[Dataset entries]
-----

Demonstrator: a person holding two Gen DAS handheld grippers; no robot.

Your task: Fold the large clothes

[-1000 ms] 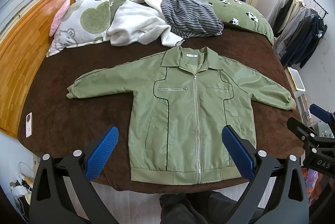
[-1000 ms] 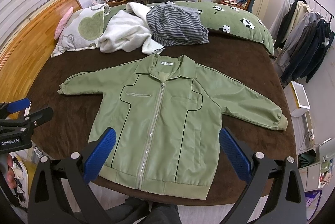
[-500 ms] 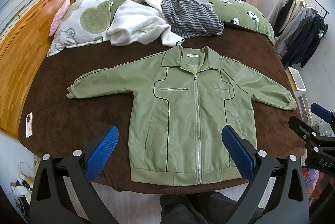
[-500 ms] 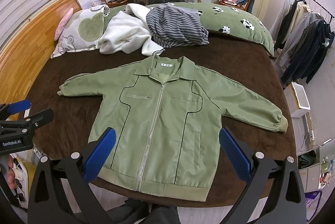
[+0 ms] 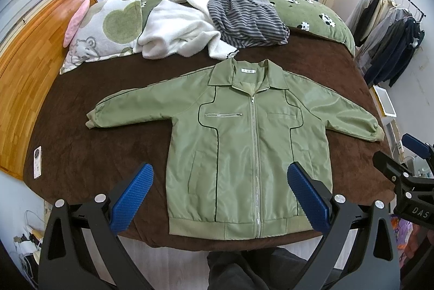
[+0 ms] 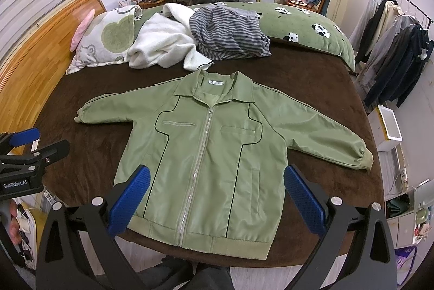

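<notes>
honestly, not much is hiding from you, but a few bits are: your left gripper [image 5: 219, 191] is covering part of the green jacket [image 5: 244, 149] near its hem in the left wrist view, and your right gripper [image 6: 215, 191] is doing the same in the right wrist view. the white neck label [image 6: 216, 82] is too small to read. your own legs are getting cut off at the bottom edge of both views, and the clothes rack [image 5: 390, 27] is bending away at the right rim.

the jacket is lying flat and face up on the brown bedspread [image 5: 81, 149], zipped closed, collar pointing away from you, hem sitting along the near edge of the bed. both sleeves are spreading out to the sides, cuffs angling slightly toward you. dark piping is curving down each front panel, and a small zip pocket is showing on one chest side.

you are holding both grippers above the near edge, fingers spread wide, gripping nothing and touching nothing. beyond the collar, a white fleece [image 5: 176, 29] and a striped garment [image 5: 244, 19] are lying crumpled beside a pillow [image 5: 108, 29].
</notes>
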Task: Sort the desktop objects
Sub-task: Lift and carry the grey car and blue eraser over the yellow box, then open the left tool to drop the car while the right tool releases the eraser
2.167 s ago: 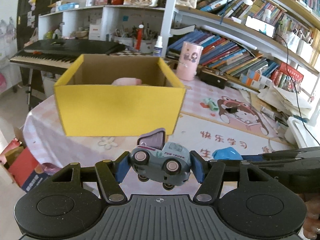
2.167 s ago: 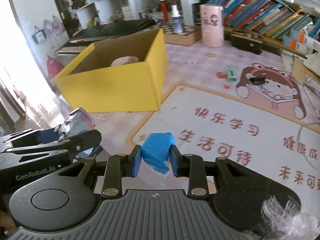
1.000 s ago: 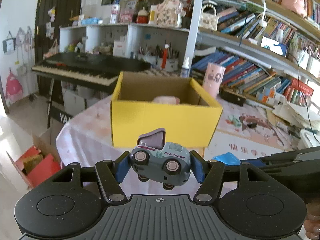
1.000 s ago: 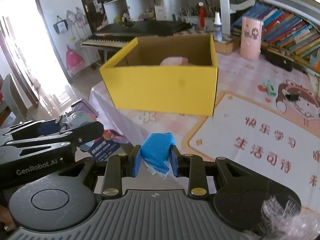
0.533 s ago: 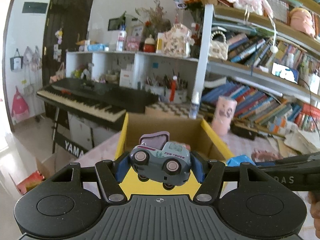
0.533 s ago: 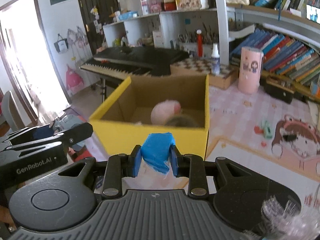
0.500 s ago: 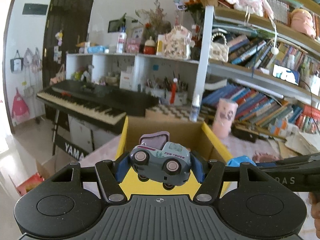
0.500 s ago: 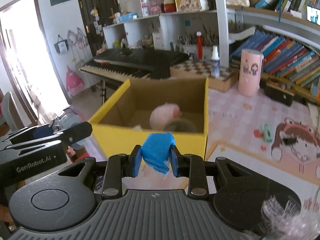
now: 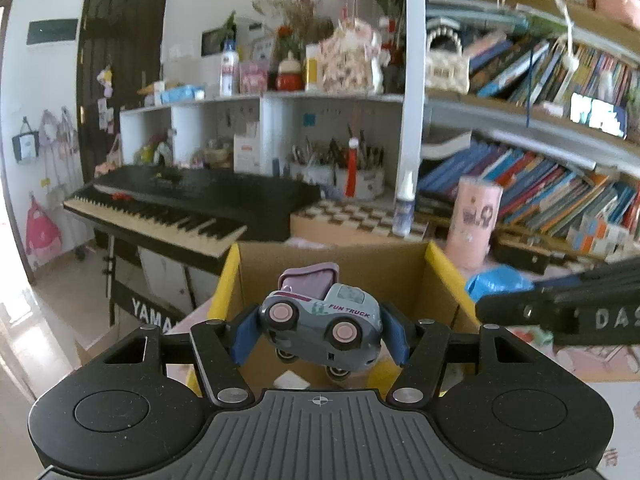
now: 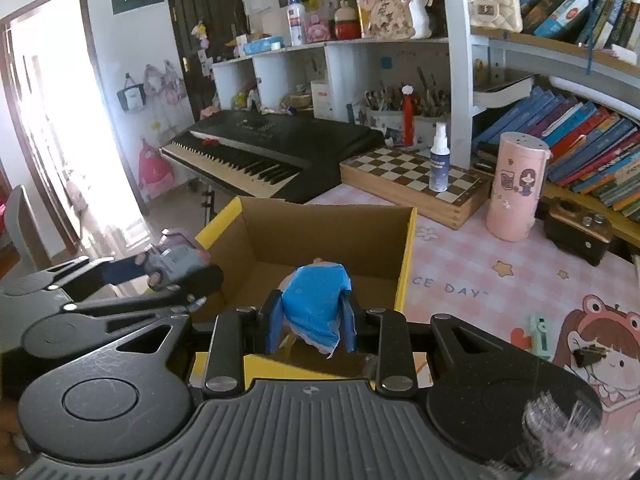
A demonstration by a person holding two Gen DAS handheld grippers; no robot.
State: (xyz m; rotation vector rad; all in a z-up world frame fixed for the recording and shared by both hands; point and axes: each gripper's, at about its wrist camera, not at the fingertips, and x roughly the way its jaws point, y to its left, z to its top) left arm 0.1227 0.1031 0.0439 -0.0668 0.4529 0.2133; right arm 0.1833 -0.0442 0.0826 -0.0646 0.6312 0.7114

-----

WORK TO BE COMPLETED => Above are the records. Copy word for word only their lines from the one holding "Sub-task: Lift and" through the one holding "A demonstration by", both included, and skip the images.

SOLVED PROBLEM =>
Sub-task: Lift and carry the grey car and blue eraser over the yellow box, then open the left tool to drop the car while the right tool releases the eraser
2.167 s ago: 
2.167 s ago: 
1.000 s ago: 
1.000 s ago: 
0.533 s ago: 
0.533 s ago: 
0.500 s ago: 
0.500 s ago: 
now: 
now: 
A demonstration by a person holding two Gen DAS handheld grippers; no robot.

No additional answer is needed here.